■ **WORK ORDER**:
Would you count how many lines of the entries below include the word "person"? Give nothing but the number.

■ **MATERIAL FOR THIS TASK**:
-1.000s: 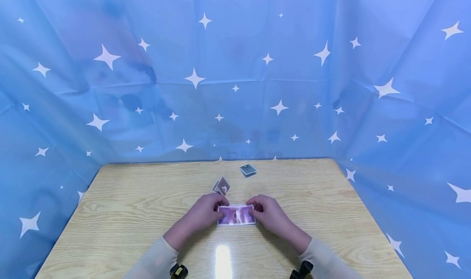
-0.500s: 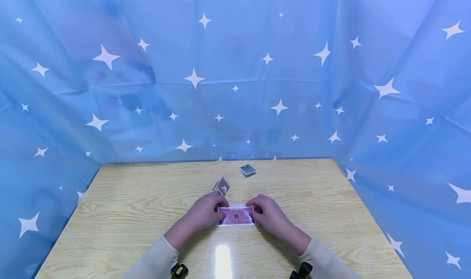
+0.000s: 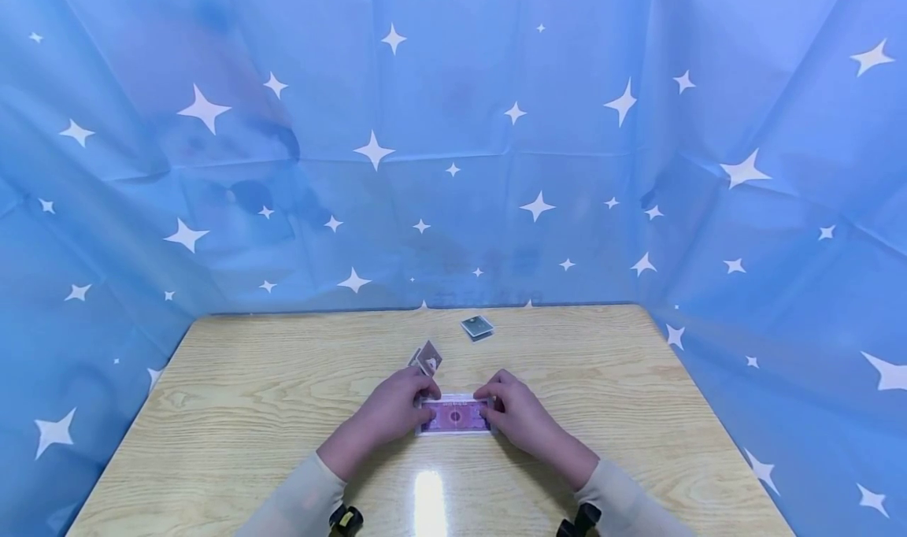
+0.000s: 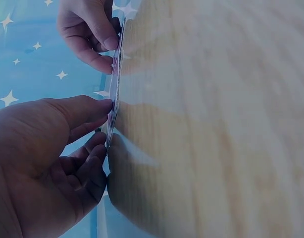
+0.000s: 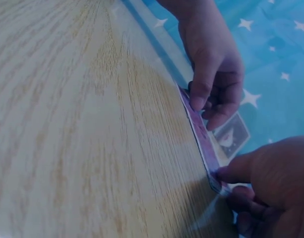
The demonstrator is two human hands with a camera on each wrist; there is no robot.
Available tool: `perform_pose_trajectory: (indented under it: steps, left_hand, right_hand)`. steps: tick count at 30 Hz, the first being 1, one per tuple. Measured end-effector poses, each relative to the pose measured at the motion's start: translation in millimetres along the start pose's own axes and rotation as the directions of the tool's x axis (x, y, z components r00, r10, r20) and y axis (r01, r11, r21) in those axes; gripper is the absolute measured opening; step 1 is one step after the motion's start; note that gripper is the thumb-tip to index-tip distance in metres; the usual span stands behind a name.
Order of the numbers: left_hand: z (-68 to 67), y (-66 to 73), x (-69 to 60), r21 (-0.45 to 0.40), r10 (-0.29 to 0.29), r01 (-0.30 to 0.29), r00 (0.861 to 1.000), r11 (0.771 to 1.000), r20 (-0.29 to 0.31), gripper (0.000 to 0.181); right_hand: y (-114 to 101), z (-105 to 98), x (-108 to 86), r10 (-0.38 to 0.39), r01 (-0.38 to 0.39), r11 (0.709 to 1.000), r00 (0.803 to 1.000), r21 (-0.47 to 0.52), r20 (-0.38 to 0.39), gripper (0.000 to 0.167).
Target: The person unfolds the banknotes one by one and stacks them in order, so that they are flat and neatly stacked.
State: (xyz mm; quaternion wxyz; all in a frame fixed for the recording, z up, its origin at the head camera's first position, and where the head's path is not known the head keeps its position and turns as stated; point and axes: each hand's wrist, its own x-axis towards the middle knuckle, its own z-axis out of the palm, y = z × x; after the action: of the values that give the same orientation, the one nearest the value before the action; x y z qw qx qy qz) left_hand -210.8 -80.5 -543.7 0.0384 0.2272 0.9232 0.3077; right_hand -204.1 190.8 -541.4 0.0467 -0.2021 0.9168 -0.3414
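Observation:
A purple banknote (image 3: 456,416) in a clear sleeve lies across the table in front of me, low over the wood. My left hand (image 3: 392,412) pinches its left end, thumb on the face and fingers curled behind. At the opposite end my right hand (image 3: 526,417) grips it in the same way. Seen almost edge-on in the left wrist view, the sleeved note (image 4: 115,91) looks thin and flat, with the left thumb pressed on it. The right wrist view shows the note's purple face (image 5: 201,134) between both thumbs. Its two ends are partly covered by fingers.
Beyond my left hand, small cards (image 3: 428,359) with pictures lie overlapping. Farther back, near the table's rear edge, rests a dark square card stack (image 3: 478,327). The wooden table (image 3: 248,411) meets a blue star-patterned curtain (image 3: 453,127) behind it and at both sides.
The bright glare on the note's sleeve has gone, as the note tilts slightly. Both hands keep their grip in nearly the same place, and the cards stay put.

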Motion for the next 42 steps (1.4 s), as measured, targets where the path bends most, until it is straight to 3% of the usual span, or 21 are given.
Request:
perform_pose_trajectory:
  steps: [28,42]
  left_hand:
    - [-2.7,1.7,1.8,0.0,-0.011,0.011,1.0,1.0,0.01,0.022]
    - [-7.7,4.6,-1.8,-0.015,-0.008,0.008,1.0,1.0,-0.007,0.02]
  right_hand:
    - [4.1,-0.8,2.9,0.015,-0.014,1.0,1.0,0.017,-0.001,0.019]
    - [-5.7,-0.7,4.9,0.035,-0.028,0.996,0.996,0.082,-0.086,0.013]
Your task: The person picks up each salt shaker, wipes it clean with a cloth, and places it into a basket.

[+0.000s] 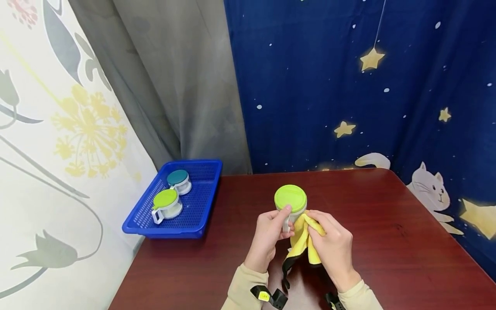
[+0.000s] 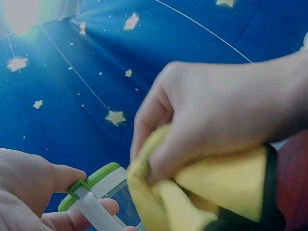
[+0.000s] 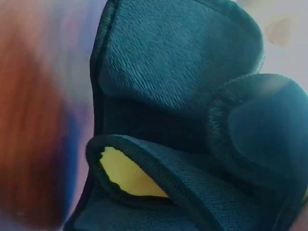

■ **RESPONSE**:
2